The mortgage meltdown was caused partly by the government, which created an artificial market for bad mortgages.  The Washington Examiner cites a recent study by Peter Wallison, who had prophetically warned about risky financial practices for years, finding that two-thirds of all bad mortgages were either “bought by government agencies or required to be bought by private companies under government pressure.” Now, the Federal Housing Administration is ramping up its purchases of low-quality mortgage loans, threatening taxpayers with hundreds of billions of dollars in losses, and creating the risk of another housing bubble in the future.

As Michael Barone notes, Congress is now seeking to pass costly legislation that could reinflate the housing bubble, threatening future financial meltdowns.

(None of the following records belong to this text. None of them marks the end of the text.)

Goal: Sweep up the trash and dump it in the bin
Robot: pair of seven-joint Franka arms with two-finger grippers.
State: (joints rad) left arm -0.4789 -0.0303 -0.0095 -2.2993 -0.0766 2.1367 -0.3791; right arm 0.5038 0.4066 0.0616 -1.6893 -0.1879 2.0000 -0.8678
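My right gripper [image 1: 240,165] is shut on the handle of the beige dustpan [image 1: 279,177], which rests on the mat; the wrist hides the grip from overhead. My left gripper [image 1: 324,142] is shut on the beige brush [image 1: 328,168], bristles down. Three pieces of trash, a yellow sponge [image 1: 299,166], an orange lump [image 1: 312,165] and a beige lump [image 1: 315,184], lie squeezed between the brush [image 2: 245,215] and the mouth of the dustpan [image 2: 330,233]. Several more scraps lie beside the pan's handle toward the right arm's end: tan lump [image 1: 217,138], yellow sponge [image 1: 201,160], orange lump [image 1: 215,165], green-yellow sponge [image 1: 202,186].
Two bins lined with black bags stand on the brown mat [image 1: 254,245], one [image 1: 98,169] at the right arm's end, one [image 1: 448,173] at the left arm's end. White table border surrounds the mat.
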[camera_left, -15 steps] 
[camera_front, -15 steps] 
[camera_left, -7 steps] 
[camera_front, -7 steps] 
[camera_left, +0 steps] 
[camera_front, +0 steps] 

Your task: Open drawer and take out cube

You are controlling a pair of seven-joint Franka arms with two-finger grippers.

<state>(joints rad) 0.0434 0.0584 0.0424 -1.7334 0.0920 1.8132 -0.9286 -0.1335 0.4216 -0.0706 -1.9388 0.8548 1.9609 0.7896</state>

The Obama administration is also busy promoting the junky, risky mortgages that fueled the housing bubble, showing that it has learned nothing from history.

Obama has sent to Congress his proposal to create a politically-correct entity called the Consumer Financial Protection Agency. “The agency would be in charge of enforcing the Community Reinvestment Act, a law that prods banks to make loans in low-income communities.”

Government pressure on banks to make low-income loans was a key reason for the mortgage meltdown and the financial crisis. Yet Obama’s disturbing proposal would empower the new agency to enforce the Community Reinvestment Act without regard for banks’ financial safety and soundness.  The Community Reinvestment Act was a key contributor to the financial crisis.

The mortgage crisis was also caused by the reckless government-sponsored mortgage giants (”GSEs”) Fannie Mae and Freddie Mac, and by federal affordable-housing mandates.

But Obama’s proposed financial rules overhaul does absolutely nothing about Fannie Mae and Freddie Mac, admits Obama’s Treasury Secretary, tax cheat Timothy Geithner, even though he admits that “Fannie and Freddie were a core part of what went wrong in our system.”

Worse, Obama’s plan is “largely the product of extensive conversations” with two lawmakers responsible for the corrupt status quo, Chris Dodd and Barney Frank, and it expands the reach of regulations that have been used by left-wing groups to extort pay-offs from banks.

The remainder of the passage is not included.